Note: You need to compare Firefox 64 binaries and later as this is the first release built by clang by Mozilla.

I don't see any restrictions on using clang in the guidelines - what is the concern that would need FESCo approval?

On Thu, 2018-12-06 at 20:03 +0000, Kevin Fenzi wrote:

https://fedoraproject.org/wiki/Packaging:Guidelines#Compiler

It seems strange that the C/C++ guidelines wouldn't mention this.

@stransky, does upstream still plan to support gcc?

On Thu, 2018-12-06 at 20:03 +0000, Kevin Fenzi wrote:

https://fedoraproject.org/wiki/Packaging:Guidelines#Compiler

It seems strange that the C/C++ guidelines wouldn't mention this.
@stransky, does upstream still plan to support gcc?

AFAIK yes, they use it for some memory/sanity testing. At least until Mozilla moves the tests from gcc-plugin they need to support it. We're also going to use gcc on second arches platforms where clang is not well supported yet.

We don't throw gcc away (firefox.spec has a single pref to switch compiler) but rather we're going to use the best tool for the actual task. When gcc proves faster on x86_64 or at least matches clang we may switch back to gcc - but recently the performance difference is significant.

The guidelines don't seem to offer any wiggle room here: "Packages may only build with an alternative compiler to gcc if upstream does not support gcc."

Perhaps this should be raised with the Fedora packaging committee instead of FESCo, since they oversee the packaging guidelines.

CC @tibbs

The guidelines don't seem to offer any wiggle room here: "Packages may only build with an alternative compiler to gcc if upstream does not support gcc."
Perhaps this should be raised with the Fedora packaging committee instead of FESCo, since they oversee the packaging guidelines.
CC @tibbs

No, this one is definitely in our wheelhouse. The guidelines are clear. What @stransky is asking for is an exception, which requires FESCo approval.

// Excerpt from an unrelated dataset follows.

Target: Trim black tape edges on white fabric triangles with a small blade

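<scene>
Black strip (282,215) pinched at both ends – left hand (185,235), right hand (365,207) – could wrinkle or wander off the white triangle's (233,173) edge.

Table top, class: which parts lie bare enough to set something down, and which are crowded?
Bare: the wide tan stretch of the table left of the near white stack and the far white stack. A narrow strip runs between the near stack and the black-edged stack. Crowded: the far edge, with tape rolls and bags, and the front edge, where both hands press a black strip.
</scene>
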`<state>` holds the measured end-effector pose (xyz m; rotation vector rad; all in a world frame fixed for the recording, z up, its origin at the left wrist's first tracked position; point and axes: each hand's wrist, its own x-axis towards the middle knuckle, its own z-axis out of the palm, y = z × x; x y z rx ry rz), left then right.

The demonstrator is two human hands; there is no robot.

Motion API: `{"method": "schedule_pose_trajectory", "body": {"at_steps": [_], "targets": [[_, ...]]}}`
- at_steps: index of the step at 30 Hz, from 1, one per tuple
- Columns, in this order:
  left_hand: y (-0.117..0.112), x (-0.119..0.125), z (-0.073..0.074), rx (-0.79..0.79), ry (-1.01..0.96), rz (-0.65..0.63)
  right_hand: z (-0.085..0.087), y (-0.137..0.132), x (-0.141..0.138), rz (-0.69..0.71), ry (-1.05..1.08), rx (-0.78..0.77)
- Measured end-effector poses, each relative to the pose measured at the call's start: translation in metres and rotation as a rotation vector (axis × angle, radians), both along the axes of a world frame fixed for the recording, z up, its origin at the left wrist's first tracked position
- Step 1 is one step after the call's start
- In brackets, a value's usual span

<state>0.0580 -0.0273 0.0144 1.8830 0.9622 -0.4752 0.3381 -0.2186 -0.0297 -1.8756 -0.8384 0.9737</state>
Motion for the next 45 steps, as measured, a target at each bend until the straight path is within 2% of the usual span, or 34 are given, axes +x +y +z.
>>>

Frankly, for a piece of the OS as critical as Firefox (for many users, it's the only application they use regularly), I think an exception for a significant performance increase is warranted.

I'm +1 to allowing it.

Since I was pinged....

"We" (FPC/FESCo/Fedora as a whole) could certainly consider relaxing that requirement for the use of gcc. My recall of the history is a bit murky and I'm a bit short on time this morning so I can't provide an easy summary of why we decided to add that language, but it was certainly in the early days of clang being in the distro. I would wager that part of it was to avoid the "ooo, shiny" effect (which is closely related to the "-O9 because fasterer" effect. I am pretty certain that the decision came from FESCo as FPC wouldn't have undertaken a restriction of that magnitude on its own.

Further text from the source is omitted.